MARTIN (1977)

Loin du gothisme habituel, George Romero propose une vision moderne, réaliste et clinique du vampirisme

MARTIN

1977 – USA

Réalisé par George A. Romero

Avec John Amplas, Lincoln Maazel, Tom Savini, Christine Forrest, Elyane Nadeau, Sara Venable, Francine Middleton

THEMA VAMPIRES

Relecture moderne et surprenante du thème du vampirisme, Martin est un film qui a toujours particulièrement tenu à cœur à George Romero. Ici, l’addiction au sang est traitée comme une pathologie liée à des complexes sexuels. Ainsi Martin (l’incroyable John Amplas, dans son premier rôle à l’écran), un jeune homme complexé et inhibé, ne peut pas vivre sans une ration régulière de sang, qu’il prélève méthodiquement sur des victimes féminines au gré de ses rencontres. Dès le prologue, le ton est donné : le film nous montre un meurtre/viol sans concession dans le compartiment d’un train. Martin anesthésie sa victime à l’aide d’une seringue, la dénude, simule l’acte sexuel avec elle (sans dépasser ce stade), puis ouvre le bras de la malheureuse avec une lame de rasoir pour se repaitre de son sang. La scène met d’autant plus mal à l’aise qu’elle est traitée avec un réalisme cru. 
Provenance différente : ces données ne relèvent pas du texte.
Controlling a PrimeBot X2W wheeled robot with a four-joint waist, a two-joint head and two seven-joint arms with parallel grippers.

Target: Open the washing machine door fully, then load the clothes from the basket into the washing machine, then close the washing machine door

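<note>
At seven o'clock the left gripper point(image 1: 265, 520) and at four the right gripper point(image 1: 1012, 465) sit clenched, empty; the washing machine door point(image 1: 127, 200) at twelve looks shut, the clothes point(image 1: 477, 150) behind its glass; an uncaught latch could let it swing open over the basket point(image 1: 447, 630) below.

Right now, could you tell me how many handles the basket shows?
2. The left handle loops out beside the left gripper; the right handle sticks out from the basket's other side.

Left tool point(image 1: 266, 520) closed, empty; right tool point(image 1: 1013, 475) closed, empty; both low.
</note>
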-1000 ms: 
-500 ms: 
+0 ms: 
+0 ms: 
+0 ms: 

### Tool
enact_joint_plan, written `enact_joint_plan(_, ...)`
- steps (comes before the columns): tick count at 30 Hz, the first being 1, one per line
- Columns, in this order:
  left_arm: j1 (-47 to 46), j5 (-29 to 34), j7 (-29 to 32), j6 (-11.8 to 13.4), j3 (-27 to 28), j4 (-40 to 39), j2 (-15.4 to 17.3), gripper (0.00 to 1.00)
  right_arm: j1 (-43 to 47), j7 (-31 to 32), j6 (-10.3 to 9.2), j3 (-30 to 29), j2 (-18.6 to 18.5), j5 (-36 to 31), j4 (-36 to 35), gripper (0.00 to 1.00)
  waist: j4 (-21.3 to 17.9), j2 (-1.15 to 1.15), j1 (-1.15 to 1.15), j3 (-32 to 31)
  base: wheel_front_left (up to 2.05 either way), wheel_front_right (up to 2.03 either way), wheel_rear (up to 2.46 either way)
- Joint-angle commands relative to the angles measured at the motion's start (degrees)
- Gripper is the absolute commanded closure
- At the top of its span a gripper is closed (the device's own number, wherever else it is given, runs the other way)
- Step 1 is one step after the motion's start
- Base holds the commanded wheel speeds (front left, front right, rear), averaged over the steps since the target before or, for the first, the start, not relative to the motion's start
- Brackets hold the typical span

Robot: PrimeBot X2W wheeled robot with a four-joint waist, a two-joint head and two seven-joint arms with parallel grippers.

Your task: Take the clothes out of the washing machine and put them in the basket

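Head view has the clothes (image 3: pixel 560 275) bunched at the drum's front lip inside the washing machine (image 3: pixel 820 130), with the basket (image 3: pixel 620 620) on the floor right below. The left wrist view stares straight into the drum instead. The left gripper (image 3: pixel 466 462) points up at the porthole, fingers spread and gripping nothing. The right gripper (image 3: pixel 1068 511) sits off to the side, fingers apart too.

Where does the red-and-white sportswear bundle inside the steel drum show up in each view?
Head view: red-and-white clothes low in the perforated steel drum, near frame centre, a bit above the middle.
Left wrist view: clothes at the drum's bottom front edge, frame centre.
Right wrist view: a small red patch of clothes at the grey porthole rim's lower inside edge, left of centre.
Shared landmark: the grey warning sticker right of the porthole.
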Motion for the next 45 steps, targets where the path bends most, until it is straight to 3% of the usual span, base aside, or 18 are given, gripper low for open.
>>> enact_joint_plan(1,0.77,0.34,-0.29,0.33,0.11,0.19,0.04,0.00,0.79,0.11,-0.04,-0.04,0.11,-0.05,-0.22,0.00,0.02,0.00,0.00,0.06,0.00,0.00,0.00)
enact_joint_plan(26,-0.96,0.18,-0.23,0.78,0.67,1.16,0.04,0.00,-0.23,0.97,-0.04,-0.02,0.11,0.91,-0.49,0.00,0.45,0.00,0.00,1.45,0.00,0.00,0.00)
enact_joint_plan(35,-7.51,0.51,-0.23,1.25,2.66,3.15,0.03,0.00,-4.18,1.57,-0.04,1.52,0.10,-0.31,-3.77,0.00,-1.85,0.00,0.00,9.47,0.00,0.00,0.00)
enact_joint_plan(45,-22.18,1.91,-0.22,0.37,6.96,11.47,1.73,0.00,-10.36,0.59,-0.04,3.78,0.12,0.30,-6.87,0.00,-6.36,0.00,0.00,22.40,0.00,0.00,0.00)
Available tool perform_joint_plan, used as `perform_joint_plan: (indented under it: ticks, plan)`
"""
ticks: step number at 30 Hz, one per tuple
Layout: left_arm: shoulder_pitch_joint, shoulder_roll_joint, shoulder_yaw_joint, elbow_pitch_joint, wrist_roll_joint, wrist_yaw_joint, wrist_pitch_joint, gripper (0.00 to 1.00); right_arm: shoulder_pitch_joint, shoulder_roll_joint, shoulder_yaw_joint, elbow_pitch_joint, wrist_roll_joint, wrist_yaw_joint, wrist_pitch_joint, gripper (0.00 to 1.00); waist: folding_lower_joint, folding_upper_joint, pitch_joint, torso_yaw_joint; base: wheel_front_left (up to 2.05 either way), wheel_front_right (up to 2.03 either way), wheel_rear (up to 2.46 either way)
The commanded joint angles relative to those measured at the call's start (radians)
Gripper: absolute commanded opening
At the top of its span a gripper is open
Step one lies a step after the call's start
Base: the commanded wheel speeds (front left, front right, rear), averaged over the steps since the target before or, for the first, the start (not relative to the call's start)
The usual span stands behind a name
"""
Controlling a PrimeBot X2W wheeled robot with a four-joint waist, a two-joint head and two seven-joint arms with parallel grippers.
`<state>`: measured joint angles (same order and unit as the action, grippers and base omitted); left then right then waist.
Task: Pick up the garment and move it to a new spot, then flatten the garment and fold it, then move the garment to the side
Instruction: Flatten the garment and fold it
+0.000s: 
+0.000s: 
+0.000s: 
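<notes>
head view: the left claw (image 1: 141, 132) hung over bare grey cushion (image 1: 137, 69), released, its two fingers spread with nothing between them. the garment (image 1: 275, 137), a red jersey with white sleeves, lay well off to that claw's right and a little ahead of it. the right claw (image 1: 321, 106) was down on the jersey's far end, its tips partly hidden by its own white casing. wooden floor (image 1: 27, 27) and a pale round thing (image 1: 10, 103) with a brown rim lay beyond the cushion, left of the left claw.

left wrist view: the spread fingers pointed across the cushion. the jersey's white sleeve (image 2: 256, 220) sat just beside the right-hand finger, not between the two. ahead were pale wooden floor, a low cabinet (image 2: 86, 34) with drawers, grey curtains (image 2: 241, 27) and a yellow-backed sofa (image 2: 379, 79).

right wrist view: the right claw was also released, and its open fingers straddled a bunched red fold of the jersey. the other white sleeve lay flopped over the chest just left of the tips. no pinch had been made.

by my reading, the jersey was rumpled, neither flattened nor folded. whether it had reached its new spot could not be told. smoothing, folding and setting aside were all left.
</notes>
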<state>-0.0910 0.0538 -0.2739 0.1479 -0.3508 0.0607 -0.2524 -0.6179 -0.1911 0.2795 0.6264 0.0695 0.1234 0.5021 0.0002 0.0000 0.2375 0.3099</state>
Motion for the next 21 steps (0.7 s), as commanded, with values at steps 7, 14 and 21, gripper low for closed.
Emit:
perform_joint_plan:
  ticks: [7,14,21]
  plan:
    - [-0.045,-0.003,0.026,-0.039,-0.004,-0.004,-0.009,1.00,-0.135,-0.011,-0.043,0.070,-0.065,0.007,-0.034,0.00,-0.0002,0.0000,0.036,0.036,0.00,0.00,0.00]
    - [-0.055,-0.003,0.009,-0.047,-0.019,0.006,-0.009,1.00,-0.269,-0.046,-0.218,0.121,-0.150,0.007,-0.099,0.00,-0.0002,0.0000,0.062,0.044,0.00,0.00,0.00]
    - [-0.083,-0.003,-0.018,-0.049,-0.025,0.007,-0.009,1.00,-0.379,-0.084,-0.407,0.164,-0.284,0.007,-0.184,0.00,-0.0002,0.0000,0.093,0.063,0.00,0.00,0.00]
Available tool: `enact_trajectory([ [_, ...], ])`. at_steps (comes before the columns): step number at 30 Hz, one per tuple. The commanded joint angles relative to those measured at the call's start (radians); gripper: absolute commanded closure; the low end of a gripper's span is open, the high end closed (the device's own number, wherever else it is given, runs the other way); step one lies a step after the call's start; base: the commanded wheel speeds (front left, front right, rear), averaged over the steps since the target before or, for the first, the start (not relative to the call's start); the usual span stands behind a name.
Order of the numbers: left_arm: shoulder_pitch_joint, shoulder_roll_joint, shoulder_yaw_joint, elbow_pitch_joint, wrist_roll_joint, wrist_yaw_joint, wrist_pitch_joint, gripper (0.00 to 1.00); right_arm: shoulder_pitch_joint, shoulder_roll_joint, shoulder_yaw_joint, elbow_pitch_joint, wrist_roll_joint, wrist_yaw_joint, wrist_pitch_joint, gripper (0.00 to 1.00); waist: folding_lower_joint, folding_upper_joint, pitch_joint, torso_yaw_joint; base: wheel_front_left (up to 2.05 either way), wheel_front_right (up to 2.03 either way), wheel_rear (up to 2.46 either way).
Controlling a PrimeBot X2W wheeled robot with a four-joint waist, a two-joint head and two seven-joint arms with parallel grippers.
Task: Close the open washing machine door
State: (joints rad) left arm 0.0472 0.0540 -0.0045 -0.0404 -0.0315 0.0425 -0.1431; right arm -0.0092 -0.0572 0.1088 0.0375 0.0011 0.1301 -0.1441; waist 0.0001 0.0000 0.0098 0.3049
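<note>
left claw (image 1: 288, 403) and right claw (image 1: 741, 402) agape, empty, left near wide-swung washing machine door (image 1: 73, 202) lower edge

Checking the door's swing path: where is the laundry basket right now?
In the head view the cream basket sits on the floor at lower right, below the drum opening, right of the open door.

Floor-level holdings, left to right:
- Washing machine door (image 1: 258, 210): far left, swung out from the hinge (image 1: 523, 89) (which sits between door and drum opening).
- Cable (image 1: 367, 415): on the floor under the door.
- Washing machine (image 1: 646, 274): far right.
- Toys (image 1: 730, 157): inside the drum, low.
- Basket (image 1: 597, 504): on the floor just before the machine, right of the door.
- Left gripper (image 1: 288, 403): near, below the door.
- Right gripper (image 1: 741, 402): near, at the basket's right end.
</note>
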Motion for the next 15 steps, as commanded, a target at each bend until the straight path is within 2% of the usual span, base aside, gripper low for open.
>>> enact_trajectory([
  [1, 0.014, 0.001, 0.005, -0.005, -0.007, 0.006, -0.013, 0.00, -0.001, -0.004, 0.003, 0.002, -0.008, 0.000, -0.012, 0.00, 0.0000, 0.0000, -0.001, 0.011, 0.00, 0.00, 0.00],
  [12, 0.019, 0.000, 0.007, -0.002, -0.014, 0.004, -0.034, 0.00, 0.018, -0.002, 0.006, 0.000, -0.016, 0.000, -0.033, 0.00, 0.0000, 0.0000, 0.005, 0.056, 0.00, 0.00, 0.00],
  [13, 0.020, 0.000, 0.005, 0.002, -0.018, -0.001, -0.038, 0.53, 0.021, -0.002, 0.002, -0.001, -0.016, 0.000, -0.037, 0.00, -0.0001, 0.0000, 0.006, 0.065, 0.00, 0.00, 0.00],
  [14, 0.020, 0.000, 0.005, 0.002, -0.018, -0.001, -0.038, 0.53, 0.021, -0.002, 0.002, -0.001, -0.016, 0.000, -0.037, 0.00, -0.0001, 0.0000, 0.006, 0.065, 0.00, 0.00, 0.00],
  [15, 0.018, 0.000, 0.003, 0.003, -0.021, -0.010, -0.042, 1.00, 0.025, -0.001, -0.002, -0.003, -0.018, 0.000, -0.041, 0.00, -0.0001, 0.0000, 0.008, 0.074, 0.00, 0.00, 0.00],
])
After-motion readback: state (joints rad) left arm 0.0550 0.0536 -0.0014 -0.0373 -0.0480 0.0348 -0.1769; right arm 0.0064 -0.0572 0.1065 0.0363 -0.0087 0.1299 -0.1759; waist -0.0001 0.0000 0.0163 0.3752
Ce vampirisme d’un nouveau genre ne serait-il donc qu’une sorte de toxicomanie expurgée de tout élément surnaturel ? Nous serions tentés de le croire. Mais lorsque Martin vient rendre visite à son oncle Cuda (Lincoln Maazel), le folklore traditionnel est convoqué. De l’ail pend sur les portes de la maison, le vieil oncle parle avec un accent d’Europe de l’est, traite le jeune homme de Nosferatu et s’arme d’un crucifix. Certes, aucun des accessoires habituels n’a d’effet sur Martin (ni la croix, ni l’ail, ni les rayons du soleil), mais il s’agit bel et bien d’un vampire, quatre fois plus âgé qu’il n’y paraît. C’est ce que nous confirment des flash-backs en noir et blanc s’intercalant régulièrement dans la narration jusqu’à la contaminer. On y découvre un Martin plus jeune mais avec les mêmes traits, dans une époque plus ancienne, pourchassé par les villageois à cause des meurtres qu’il a commis. Baignées dans une ambiance étrange à mi chemin entre Terence Fisher (Le Cauchemar de Dracula), Mario Bava (Le Masque du Démon), Herk Harvey (Carnival of Souls) et Francis Coppola (celui de Dementia 13), ces séquences furtives rappellent les expérimentations de montage auxquelles s’essayait Romero sur There’s Always Vanilla, la comédie romantique qu’il réalisa après La Nuit des Morts-Vivants. Il y jouait déjà avec l’altération du temps au sein de sa narration pour casser volontairement sa linéarité. 

Le film préféré de Romero

« Martin demeure mon film préféré », avoue le cinéaste. « C’était un projet très personnel. L’idée de ce film m’est venue suite à un cauchemar. Il a été produit par une toute petite compagnie pour un budget minuscule, et le résultat est très proche de ce que j’avais en tête en l’écrivant. Comme il a été réalisé entre amis, dans une atmosphère très conviviale, je n’ai pas vraiment de recul. Je l’appréhende moins comme un film que comme une expérience personnelle. » (1) Martin est en effet une affaire de famille. Romero (alors imberbe) y joue lui-même un prêtre, son fidèle complice Michael Gornick en signe la photographie, son ami Tom Savini crée les maquillages spéciaux et interprète (sans ses célèbres moustaches) le petit ami de la cousine de Martin. Quant à cette dernière, elle est incarnée par Christine Forest, qui deviendra l’épouse du réalisateur et jouera dans six autres de ses films.